Your task
In the listing that follows, copy out each line that includes the word "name".

—————

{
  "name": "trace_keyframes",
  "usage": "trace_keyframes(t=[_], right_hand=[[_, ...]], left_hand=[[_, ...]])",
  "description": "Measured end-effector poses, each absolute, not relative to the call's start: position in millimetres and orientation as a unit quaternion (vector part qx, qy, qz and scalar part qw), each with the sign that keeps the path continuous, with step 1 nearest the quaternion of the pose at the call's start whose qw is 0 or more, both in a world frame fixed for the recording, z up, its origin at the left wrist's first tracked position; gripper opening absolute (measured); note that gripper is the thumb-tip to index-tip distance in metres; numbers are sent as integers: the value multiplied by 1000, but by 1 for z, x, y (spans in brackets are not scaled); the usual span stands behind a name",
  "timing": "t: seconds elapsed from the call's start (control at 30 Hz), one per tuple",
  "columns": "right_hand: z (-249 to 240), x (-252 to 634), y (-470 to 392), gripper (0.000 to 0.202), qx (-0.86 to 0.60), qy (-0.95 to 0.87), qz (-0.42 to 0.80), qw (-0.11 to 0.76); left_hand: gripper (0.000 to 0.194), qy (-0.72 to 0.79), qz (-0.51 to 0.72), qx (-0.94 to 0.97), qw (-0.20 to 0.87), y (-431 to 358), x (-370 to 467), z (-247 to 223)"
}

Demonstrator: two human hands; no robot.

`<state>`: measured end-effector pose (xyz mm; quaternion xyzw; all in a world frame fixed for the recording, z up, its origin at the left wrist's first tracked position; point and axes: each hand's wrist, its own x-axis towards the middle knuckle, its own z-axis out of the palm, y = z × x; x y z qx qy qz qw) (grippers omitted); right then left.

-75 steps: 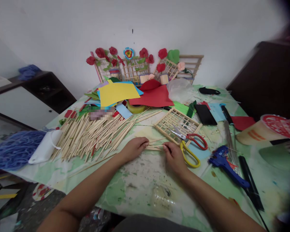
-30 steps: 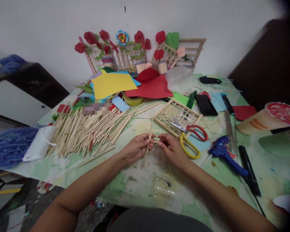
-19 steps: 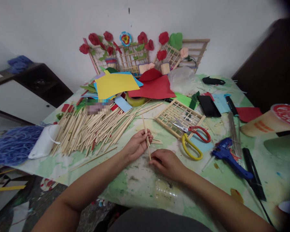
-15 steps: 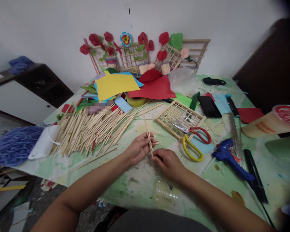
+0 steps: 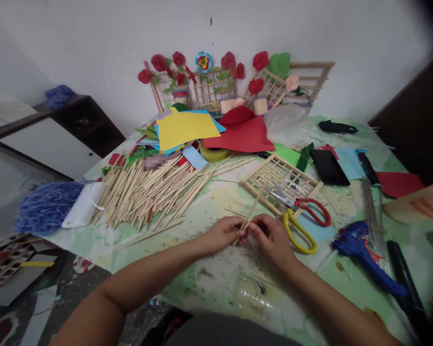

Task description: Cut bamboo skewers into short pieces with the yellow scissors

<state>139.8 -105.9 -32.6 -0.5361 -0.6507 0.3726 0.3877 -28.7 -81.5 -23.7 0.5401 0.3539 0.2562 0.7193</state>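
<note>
Thin wooden sticks (image 5: pixel 253 207) slant up and to the right between my hands, over the middle of the table. My left hand (image 5: pixel 231 232) is closed around them near their lower end. Thumb and fingers of my right hand (image 5: pixel 273 236) pinch the same sticks just to the right, touching the left fingertips. How many sticks are held cannot be made out. Beyond my right hand lies a grid of glued sticks (image 5: pixel 263 174), with scissors (image 5: pixel 303 211) with one red and one yellow handle resting partly on it.
A large pile of loose sticks (image 5: pixel 147 192) spreads to the left, beside blue yarn (image 5: pixel 48 206). Coloured paper (image 5: pixel 187 129) is stacked at the back. On the right lie a blue glue gun (image 5: pixel 364 254), a black phone (image 5: pixel 329 166) and a plastic cup (image 5: pixel 414 204).
The view has turned left, so the scene sits further right. My hands have come closer together, and the held sticks now lean right instead of left.
</note>
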Motion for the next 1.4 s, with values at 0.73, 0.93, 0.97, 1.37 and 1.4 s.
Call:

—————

Output of the exercise
  "name": "trace_keyframes",
  "description": "Measured end-effector poses, each absolute, not relative to the call's start: position in millimetres and orientation as a unit quaternion (vector part qx, qy, qz and scalar part qw), each with the sign that keeps the path continuous, with step 1 nearest the quaternion of the pose at the call's start whose qw is 0 or more, both in a world frame fixed for the recording, z up, its origin at the left wrist's first tracked position; gripper opening absolute (measured); note that gripper is the thumb-tip to index-tip distance in metres; numbers are sent as integers: the value multiplied by 1000, but by 1 for z, x, y (spans in brackets are not scaled); the usual span stands behind a name",

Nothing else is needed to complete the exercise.